* Exercise details: From the listing below, please restate exactly the lines beginning at the one with "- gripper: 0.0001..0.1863" and ending at the one with "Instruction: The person", both included, and skip the pictures.

=== Begin Enclosure ===

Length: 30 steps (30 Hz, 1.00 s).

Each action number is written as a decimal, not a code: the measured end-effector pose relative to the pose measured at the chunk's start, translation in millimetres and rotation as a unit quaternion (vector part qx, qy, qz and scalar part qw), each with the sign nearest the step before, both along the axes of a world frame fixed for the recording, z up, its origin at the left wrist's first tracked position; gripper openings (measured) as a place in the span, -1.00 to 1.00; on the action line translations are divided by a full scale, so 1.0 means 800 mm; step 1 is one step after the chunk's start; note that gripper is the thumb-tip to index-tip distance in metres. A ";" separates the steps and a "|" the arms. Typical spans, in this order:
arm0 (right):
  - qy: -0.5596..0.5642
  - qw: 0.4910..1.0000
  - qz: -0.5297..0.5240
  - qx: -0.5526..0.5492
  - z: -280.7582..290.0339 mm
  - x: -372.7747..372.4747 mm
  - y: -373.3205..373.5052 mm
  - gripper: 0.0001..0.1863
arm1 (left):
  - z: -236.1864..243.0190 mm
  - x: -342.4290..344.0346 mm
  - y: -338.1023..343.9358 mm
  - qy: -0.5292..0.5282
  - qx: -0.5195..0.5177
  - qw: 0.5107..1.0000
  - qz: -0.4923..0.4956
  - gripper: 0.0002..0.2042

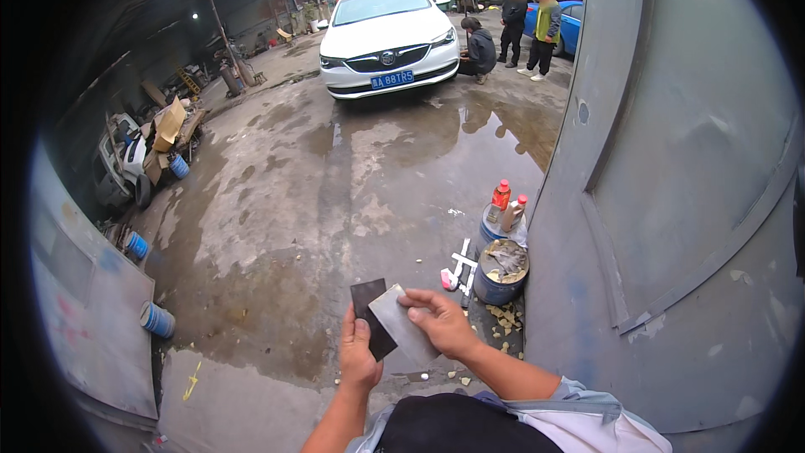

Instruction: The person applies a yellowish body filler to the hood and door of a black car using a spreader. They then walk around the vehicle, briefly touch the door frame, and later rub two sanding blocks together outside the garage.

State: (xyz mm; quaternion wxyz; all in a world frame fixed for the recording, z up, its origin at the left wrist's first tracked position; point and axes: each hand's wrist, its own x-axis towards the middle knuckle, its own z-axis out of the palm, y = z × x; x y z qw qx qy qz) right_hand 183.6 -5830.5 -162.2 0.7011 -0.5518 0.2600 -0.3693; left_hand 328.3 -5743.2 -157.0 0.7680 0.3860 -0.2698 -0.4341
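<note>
My left hand (359, 354) is closed on a dark, flat rectangular sheet (367, 294), its thumb lying along the near edge. In my right hand (443, 324) is a thin light-grey rectangular sheet (404, 329), pinched at its upper right corner. The grey sheet overlaps the dark one from the right and hides part of it. Both sheets are held up in front of my body, above the concrete floor; they look like abrasive paper, but I cannot tell for sure.
Right of my hands stand a blue bucket (501, 289) with scraps on top and another with red-capped bottles (501, 193). Yellowish chips (506, 316) litter the floor. A grey metal door (671, 201) flanks me. Ahead are a puddle (470, 138), a white car (381, 25) and several people (545, 25).
</note>
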 end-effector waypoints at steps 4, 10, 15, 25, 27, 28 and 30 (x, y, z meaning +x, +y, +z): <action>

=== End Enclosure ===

* Output of the exercise:
  - gripper: 0.0001..0.1863
arm1 (left):
  - z: -236.1864..243.0190 mm
  - x: -342.4290..344.0346 mm
  - y: -338.1023..343.9358 mm
  - qy: -0.5292..0.5282
  - qx: -0.5195..0.5177
  - qw: 0.5107..1.0000
  - qz: -0.4923..0.4956
  - gripper: 0.0002..0.2042


Instruction: The person applies a yellowish body filler to the hood and door of a black car using a spreader. They then walk around the vehicle, briefly touch the door frame, and later rub two sanding blocks together outside the garage.

What the exercise asked for is now done.